Data:

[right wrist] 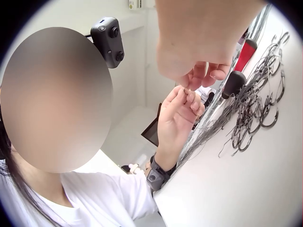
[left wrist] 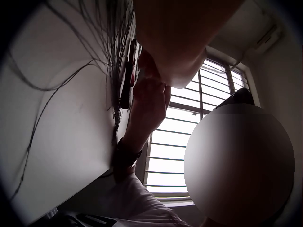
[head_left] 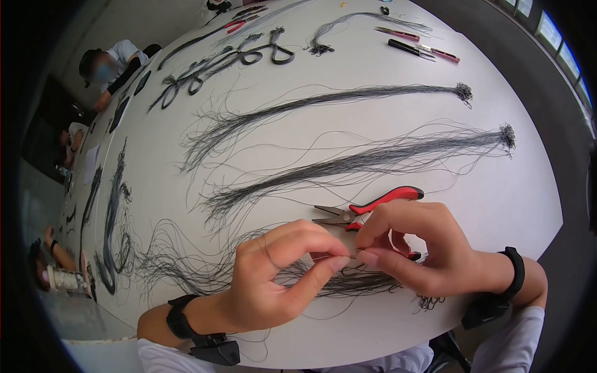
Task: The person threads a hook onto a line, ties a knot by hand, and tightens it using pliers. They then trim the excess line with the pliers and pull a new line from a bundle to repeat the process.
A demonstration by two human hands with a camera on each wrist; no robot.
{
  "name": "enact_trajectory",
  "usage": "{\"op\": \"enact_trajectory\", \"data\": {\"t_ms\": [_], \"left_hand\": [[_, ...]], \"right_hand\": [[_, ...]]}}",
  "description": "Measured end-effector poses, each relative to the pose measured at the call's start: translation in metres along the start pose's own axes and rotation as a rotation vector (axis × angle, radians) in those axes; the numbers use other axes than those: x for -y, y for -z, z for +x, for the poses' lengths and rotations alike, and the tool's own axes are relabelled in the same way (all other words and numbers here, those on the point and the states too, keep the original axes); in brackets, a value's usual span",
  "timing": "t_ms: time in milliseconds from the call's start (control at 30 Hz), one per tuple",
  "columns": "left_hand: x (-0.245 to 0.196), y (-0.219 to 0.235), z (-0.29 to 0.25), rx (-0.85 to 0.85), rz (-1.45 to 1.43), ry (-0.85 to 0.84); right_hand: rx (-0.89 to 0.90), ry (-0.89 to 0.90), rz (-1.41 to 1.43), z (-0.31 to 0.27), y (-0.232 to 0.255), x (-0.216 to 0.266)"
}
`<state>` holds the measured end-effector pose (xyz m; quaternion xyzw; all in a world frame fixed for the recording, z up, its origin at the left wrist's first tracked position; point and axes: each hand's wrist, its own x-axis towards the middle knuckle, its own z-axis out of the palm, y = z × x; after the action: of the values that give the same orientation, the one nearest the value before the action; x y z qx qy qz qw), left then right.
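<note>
In the head view, the thumb and forefinger of my left hand (head_left: 273, 280) pinch a thin dark fishing line (head_left: 352, 256). My right hand (head_left: 429, 245) pinches it a short way to the right, the fingertips of both hands nearly meeting. A fine strand crosses the left forefinger. What else sits within the fingertips is hidden. Just behind the right hand lie pliers (head_left: 385, 198) with red and black handles, jaws pointing left. Under both hands runs a bundle of dark lines (head_left: 348, 287); the right wrist view shows fish hooks (right wrist: 255, 113) at its end.
Two long line bundles (head_left: 373, 158) with clumped hook ends stretch across the white table (head_left: 516, 205). Farther back are coiled bundles (head_left: 249, 57) and several small hand tools (head_left: 423, 51). Another person (head_left: 115, 65) sits at the far left. A spool (head_left: 65, 280) stands at the left edge.
</note>
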<state>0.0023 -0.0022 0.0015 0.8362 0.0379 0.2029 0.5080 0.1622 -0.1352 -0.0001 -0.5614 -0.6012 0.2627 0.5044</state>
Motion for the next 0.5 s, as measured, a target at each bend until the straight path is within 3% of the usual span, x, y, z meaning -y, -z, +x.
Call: {"op": "enact_trajectory", "data": {"t_ms": [33, 167, 500], "left_hand": [[0.0, -0.0004, 0.0001, -0.006, -0.011, 0.003], [0.0, -0.0011, -0.0014, -0.022, -0.075, 0.055], [0.0055, -0.0021, -0.0021, -0.06, -0.02, -0.037]], "right_hand": [[0.027, -0.083, 0.058, -0.0003, 0.0006, 0.0008], [0.03, -0.12, 0.121, -0.0005, 0.0009, -0.0011], [0.092, -0.281, 0.277, -0.0007, 0.0024, -0.0015]]}}
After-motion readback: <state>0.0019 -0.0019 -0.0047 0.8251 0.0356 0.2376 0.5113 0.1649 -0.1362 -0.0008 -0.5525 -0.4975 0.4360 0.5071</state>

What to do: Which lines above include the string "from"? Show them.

Result of the exercise:
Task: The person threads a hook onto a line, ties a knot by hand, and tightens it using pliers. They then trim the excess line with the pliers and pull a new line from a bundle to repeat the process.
  "timing": "t_ms: time in milliseconds from the call's start (control at 30 Hz), one per tuple",

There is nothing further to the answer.